• Instructions to follow:
Locate the word "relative" in the data below, then copy every line that holds it.

• Task data:
'''

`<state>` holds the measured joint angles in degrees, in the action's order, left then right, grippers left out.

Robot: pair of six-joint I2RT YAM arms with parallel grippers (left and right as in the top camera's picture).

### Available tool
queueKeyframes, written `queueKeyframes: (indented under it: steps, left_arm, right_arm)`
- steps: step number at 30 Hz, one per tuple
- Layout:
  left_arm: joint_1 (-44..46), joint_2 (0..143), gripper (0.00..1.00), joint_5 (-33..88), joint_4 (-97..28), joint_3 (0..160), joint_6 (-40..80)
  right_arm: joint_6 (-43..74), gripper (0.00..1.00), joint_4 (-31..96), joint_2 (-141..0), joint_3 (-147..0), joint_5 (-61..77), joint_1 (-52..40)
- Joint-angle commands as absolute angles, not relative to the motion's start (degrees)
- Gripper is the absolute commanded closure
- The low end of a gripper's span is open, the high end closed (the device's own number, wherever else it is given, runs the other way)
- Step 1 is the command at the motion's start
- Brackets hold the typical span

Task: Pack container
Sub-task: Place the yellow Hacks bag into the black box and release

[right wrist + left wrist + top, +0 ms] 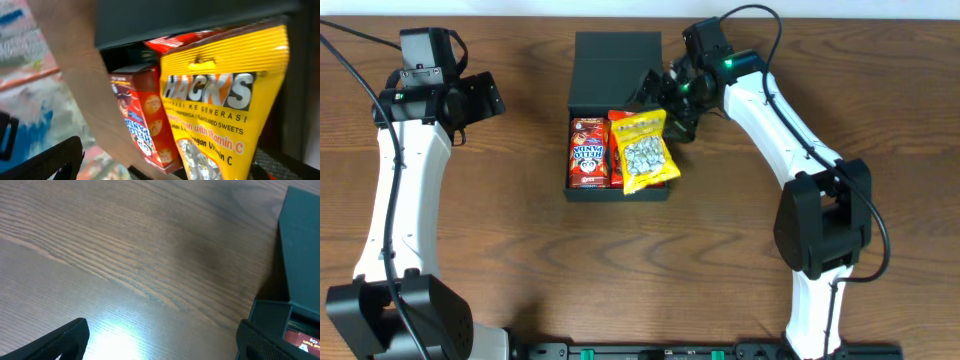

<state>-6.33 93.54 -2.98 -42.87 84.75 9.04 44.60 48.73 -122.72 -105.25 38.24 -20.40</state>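
The dark teal-black container [582, 191] sits mid-table with its flap lid [616, 62] open toward the back. Inside it lie a red Hello Panda box [588, 152] and a yellow Hacks sweets bag [646, 150], which rests on a red-orange packet [618, 120]. My right gripper [672, 104] is open at the container's back right corner, just above the bag's top edge. In the right wrist view the bag [220, 100] and red box [145, 125] fill the frame between the spread fingers [167, 167]. My left gripper [483, 97] is open and empty, left of the container [300, 240].
The table is bare brown wood [470, 230]. The left wrist view shows wood grain with a bright glare patch [115, 340] between the fingers [162, 340]. The right arm's cable loops over the back right of the table [770, 20].
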Motion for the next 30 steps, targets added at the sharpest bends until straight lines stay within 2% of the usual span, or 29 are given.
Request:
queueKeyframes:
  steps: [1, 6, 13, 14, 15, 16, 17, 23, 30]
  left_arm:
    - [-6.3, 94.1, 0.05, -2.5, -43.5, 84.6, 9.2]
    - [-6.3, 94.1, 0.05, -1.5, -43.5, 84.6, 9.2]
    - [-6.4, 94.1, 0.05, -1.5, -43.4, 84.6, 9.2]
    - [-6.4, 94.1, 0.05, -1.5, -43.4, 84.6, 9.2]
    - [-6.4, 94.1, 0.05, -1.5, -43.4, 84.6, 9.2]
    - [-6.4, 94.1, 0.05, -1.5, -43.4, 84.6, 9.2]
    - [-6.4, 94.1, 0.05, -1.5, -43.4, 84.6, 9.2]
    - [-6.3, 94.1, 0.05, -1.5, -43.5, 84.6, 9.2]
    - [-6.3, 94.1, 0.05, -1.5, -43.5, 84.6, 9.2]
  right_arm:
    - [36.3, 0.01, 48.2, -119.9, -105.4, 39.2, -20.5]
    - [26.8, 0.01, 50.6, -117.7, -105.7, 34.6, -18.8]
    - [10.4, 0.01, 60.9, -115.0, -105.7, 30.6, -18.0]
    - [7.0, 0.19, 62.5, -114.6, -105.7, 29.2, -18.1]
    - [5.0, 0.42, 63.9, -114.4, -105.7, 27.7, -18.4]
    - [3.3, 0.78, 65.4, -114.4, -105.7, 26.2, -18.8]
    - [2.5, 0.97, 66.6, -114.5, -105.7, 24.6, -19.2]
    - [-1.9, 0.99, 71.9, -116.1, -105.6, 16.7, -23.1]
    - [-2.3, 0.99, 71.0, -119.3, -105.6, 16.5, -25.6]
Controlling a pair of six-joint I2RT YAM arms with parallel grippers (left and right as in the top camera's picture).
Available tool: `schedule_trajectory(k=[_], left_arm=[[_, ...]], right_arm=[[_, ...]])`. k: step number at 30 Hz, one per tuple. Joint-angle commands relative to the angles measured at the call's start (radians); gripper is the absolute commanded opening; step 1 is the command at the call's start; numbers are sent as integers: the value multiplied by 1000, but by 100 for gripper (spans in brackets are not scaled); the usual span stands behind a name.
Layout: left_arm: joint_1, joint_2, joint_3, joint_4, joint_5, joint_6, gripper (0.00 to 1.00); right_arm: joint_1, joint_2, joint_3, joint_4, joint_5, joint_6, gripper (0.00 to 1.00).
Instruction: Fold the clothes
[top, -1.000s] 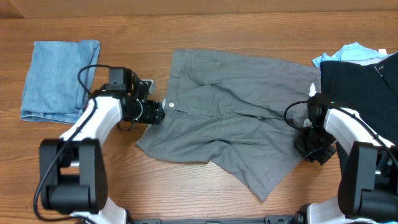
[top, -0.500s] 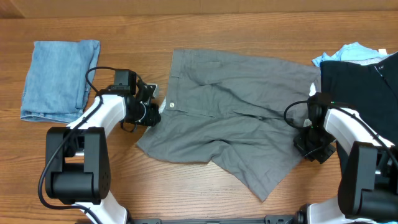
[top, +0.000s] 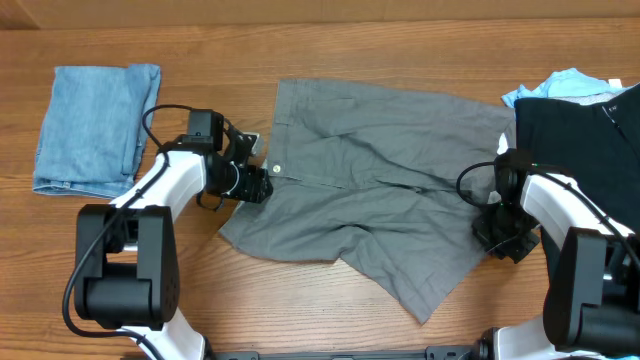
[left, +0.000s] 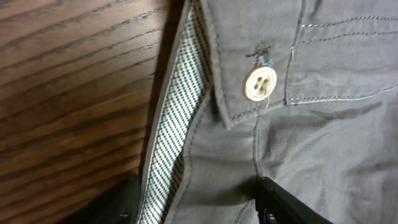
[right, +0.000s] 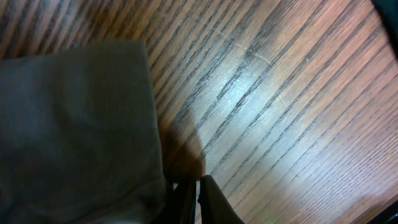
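The left gripper (left: 199, 190) was held wide open, with the striped waist edge of the grey shorts (top: 380, 190) between its fingers, at the shorts' 9 o'clock side. A pale button (left: 259, 83) was seen just past it. The right gripper (right: 199, 186) was closed at the shorts' 4 o'clock edge; whether cloth was pinched could not be told. The shorts were spread mid-counter (top: 300, 50).

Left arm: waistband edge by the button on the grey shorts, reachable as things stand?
Likely yes. The left gripper is open right at the waistband edge of the grey shorts, next to the button, with nothing lying over it.
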Motion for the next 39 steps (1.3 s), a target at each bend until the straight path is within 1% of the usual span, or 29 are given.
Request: schedule_trajectory(k=[1,3,5,6,7,8,9,10,12,13,15,16,18,19,20,22,24,27,29,32,34,35,36,37,39], left_arm=[[-50,34,-28,-10,-31,37,59],[-69,34,-28,-10,-32,63,52],[-80,34,-28,-11,-48,65,48],[-85,34,-28,-12,-65,65,43],[-85,34,-27,-13,-79,64,37],[-85,34,-27,-13,-80,64,29],[-84,34,-27,-13,-80,64,17],[-84,34,-27,-13,-84,64,12],[-84,34,-23,6,-94,64,9],[-84,34,-18,11,-127,53,8],[-84,34,-10,17,-248,-15,7],[-83,34,-8,23,-346,-64,7],[-83,34,-8,27,-507,-132,9],[-79,34,-8,30,-565,-166,10],[-71,34,-8,33,-590,-191,11],[-52,34,-8,34,-602,-235,11],[-15,34,-8,31,-599,-304,12],[37,34,-8,8,-592,-370,15],[63,34,-8,-5,-560,-375,17],[86,26,5,-10,-478,-374,31],[84,10,38,-32,-438,-374,48],[81,-5,62,-49,-422,-375,55],[77,-21,84,-63,-414,-376,65],[76,-42,111,-83,-411,-388,72],[76,-98,180,-128,-406,-405,82]], right_arm=[[0,-8,-3,6,0,-3,8],[0,-8,-3,6,0,-3,8],[0,-8,-3,6,0,-3,8],[0,-8,-3,5,0,-3,8],[0,-8,-3,5,0,-3,8],[0,-8,-3,6,0,-3,8],[0,-8,-3,6,0,-3,8],[0,-8,-3,6,0,-3,8],[0,-8,-3,9,0,-3,8],[0,-8,-3,9,-1,-3,8],[0,-8,-3,9,-1,-3,7],[0,-8,-3,9,-2,-3,7],[0,-8,-3,10,-11,-4,6],[0,-8,-3,10,-12,-4,6],[0,-8,-3,11,-14,-11,4],[1,-8,-3,27,-58,-68,4],[1,-8,-3,47,-117,-126,4],[1,-8,-3,62,-148,-158,4],[1,-8,0,66,-148,-159,4],[1,-8,43,52,-165,-181,4],[1,-8,113,30,-234,-258,4],[1,-8,147,18,-265,-291,4],[1,-8,181,13,-293,-320,5],[1,-8,218,15,-318,-360,9],[1,-8,288,24,-351,-399,16]])
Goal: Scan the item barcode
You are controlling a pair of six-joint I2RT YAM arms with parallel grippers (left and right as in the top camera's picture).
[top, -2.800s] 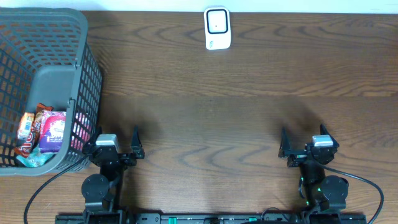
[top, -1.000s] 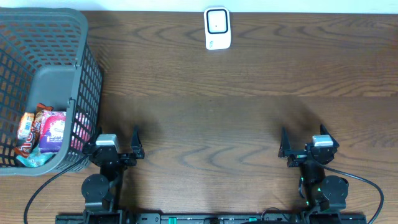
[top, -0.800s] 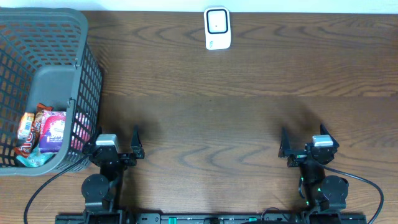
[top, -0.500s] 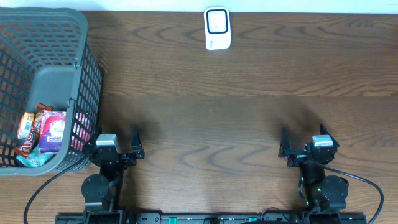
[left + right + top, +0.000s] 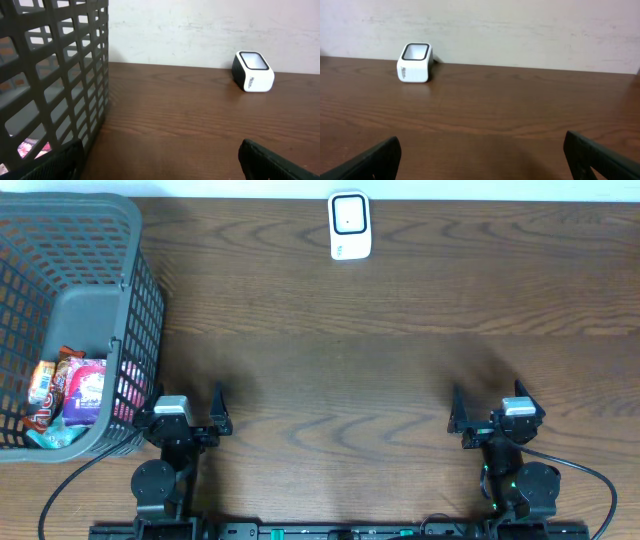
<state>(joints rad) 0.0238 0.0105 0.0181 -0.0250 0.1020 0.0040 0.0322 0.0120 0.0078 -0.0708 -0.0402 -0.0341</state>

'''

• Answer to this task:
- Joint-angle commands as absolute angles, not relative to the motion's start (degrees)
Available tool: `schedule_trajectory(k=[_], left_arm=[[_, ...]], right_arm=[[_, ...]])`. k: step number at 30 Hz, one per tuple. Joint-angle commands relative to the angles measured at the call's start (radians); gripper is the absolute commanded opening; step 1 is the command at the call's start; numbers are sent as integers: the value multiplied by 1000, but by 100 for gripper (spans in brackets are not scaled); the usual span stands behind a name.

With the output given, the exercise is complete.